My old man is a forever-optimist; he wouldn’t give up on one of his kids for anything. He loves a lofty idea, he’s a dreamer and a hard worker; he’s made me who I am. This morning he took me to the Westchester Airport at 4:30am so I could catch a flight to Lincoln, Nebraska where I’m going to spend the next month training with the men’s tennis team getting ready to restart my professional career. I’ve spent the last five months, since April 18th to be exact, teaching tennis at Sleepy Hollow Country Club in Scarborough, New York with the goal of making enough money to fund my playing career. Yesterday was my last day at work, enough money was made, new relationships were built, but I got the first flight out.

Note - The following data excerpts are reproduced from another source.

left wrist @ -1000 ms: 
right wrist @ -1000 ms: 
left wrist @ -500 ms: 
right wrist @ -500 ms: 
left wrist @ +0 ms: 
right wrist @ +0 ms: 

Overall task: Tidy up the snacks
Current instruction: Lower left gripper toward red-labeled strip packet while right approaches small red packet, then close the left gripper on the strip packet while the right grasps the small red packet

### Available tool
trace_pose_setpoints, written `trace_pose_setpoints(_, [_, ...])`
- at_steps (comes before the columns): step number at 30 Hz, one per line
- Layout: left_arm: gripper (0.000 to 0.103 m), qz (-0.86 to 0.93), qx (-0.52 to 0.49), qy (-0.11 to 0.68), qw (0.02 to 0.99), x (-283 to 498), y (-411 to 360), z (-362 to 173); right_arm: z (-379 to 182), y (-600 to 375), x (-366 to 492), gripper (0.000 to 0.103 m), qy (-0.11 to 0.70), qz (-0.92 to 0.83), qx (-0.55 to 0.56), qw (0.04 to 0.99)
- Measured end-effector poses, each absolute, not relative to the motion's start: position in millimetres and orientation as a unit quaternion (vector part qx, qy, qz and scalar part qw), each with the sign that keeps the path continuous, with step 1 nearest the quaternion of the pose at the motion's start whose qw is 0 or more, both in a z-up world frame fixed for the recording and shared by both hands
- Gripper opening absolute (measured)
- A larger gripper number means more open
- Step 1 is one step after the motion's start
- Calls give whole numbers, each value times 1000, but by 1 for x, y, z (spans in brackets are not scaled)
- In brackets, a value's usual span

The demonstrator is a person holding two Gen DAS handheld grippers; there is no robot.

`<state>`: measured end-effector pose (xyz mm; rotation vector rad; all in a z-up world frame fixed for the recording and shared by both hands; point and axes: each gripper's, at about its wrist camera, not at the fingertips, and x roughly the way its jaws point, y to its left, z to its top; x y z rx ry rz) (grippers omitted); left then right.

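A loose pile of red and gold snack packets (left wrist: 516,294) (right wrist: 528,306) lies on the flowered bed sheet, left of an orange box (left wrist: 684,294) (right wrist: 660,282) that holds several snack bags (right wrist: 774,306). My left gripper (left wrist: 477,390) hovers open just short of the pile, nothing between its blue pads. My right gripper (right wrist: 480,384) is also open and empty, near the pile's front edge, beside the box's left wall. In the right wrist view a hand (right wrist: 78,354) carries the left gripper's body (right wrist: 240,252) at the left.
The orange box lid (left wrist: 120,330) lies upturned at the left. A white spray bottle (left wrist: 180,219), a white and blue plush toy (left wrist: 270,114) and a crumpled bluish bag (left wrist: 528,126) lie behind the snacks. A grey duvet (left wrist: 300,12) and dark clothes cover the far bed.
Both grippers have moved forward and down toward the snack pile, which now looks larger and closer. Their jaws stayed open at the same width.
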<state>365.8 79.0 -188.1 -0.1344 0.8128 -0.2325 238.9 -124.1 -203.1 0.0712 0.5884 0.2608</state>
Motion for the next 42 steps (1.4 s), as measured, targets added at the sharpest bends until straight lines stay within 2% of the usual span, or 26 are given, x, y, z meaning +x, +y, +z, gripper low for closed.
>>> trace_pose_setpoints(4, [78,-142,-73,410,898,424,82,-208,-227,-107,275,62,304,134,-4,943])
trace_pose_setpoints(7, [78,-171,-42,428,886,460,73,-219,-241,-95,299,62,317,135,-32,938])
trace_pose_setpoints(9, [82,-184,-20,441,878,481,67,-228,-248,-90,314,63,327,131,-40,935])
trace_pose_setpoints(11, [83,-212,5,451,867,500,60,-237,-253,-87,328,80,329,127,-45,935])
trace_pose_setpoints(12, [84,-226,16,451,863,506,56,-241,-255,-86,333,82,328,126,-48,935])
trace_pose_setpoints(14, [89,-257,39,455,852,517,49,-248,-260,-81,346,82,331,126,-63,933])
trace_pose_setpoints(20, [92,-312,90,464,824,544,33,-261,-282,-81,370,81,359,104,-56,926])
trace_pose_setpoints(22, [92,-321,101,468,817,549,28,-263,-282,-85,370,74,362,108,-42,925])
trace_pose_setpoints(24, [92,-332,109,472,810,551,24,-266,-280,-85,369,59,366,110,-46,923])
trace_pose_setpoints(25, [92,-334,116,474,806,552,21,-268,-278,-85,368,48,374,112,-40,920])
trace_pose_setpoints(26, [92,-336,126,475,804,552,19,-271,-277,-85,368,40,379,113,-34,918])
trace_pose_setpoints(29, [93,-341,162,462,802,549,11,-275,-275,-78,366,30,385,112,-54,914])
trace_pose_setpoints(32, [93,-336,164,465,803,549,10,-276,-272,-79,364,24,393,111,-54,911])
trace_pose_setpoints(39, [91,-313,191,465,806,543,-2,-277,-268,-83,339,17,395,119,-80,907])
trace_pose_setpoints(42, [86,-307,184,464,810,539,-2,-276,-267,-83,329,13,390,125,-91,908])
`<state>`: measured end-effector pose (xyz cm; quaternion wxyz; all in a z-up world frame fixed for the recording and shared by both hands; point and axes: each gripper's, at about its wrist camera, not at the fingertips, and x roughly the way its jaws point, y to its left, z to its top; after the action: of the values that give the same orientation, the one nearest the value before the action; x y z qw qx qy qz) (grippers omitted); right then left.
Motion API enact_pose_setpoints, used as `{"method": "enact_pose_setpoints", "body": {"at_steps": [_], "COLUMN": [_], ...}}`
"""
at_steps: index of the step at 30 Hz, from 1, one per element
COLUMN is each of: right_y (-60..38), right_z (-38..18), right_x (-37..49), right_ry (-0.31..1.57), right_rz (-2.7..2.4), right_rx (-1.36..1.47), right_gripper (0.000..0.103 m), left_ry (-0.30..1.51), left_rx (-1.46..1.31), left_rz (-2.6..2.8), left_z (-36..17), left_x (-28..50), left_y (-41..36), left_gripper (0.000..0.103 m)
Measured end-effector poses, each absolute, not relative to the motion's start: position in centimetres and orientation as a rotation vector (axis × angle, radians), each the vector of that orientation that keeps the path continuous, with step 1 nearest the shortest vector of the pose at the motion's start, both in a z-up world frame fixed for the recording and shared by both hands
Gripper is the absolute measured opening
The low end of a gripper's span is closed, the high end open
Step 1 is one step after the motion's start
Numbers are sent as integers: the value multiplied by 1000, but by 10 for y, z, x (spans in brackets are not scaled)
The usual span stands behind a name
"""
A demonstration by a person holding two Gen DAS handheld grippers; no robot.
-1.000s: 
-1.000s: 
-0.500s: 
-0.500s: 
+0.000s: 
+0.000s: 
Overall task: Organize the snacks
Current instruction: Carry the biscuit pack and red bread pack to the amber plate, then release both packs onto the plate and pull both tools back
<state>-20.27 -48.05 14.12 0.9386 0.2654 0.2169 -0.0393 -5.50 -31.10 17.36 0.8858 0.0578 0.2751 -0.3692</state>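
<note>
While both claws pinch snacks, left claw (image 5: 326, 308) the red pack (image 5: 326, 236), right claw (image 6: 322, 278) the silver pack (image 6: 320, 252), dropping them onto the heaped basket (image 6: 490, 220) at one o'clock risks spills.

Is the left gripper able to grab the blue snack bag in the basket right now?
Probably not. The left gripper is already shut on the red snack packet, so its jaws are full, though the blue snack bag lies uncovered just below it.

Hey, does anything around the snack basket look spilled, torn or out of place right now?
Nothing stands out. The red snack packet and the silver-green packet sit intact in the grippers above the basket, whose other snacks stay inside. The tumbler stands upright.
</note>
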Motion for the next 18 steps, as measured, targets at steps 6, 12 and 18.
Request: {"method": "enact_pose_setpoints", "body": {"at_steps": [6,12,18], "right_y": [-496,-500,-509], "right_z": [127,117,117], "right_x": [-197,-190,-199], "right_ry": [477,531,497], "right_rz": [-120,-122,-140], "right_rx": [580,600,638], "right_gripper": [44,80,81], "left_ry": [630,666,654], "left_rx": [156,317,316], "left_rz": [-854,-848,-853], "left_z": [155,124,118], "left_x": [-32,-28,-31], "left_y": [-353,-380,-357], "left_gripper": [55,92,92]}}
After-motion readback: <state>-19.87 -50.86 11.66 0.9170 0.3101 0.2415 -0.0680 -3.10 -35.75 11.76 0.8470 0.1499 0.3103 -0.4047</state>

This morning dad and I barely spoke on the 30 minute trip to the airport; nothing needed to be said. We fuddled with the radio, but that’s just because there’s nothing good on at 4:30am. I felt alive again for the first time in months. This feels like my last chance to make my playing career happen. I’m not going back to teaching next summer, I’ve got enough money, I’ve got experience from playing and traveling last year to guide me this year; I can’t wait to get to work. We hugged and said goodbye at the airport drop off, “See you when you’re 450”, dad said. He means when my ranking is 450 ATP, right now I’m ranked 1909; forever an optimist like I said. Time to make tennis my career.
It’s so bright and loud up here at 6:45am with the reflection of the sun off the clouds and Pearl Jam blaring through my headphones. As soon as I got up this morning I felt the excitement and quick-fire energy that lets me know I’m doing the right thing by playing tennis; I don’t get this feeling from anything else. This is my search for fulfillment; this is me trying to make my dream happen. This is the feeling I need to be able to sustain and tap into when the weeks get long and slow and my feet and head get heavy. I don’t think it’s tennis that I love, or tennis that keeps me going; it’s this feeling of freedom and control. There is a lot on the line for me, at 24 years old, investing a ton of money into a professional sports career is not the smartest investment to build up for retirement, but it’s the best investment to build up who I am and who I will become.
I’ve worked years to get to this position and put in the time on court, in the gym and at a “real job” to be able to put myself here; now is my time. I’ve turned my hat forwards and backwards a million times since I’ve been on this flight, I’m ready to explode with happiness and ambition on the practice court this afternoon in Lincoln. I’m going back to a place I’m comfortable, with friends I love and coaches that want to help me; I did not see any of this coming when I chose to transfer to Nebraska three years ago. This moment right now is happiness to me; this is what I’m looking for. Sure a higher ranking will be great and is absolutely necessary, but I don’t have a certain goal in my mind that will make me feel like this forever. Being Top 100 will fade, the joy of winning is fleeting, but this feeling of challenging myself is stronger than any emotion I’ve felt besides the days my nieces and nephews were born. They changed my life. I want to keep this feeling alive in me; whatever jobs I do in life, I want to have this feeling. Maybe it’s impossible, but I am my father’s son, and optimism is something he taught me.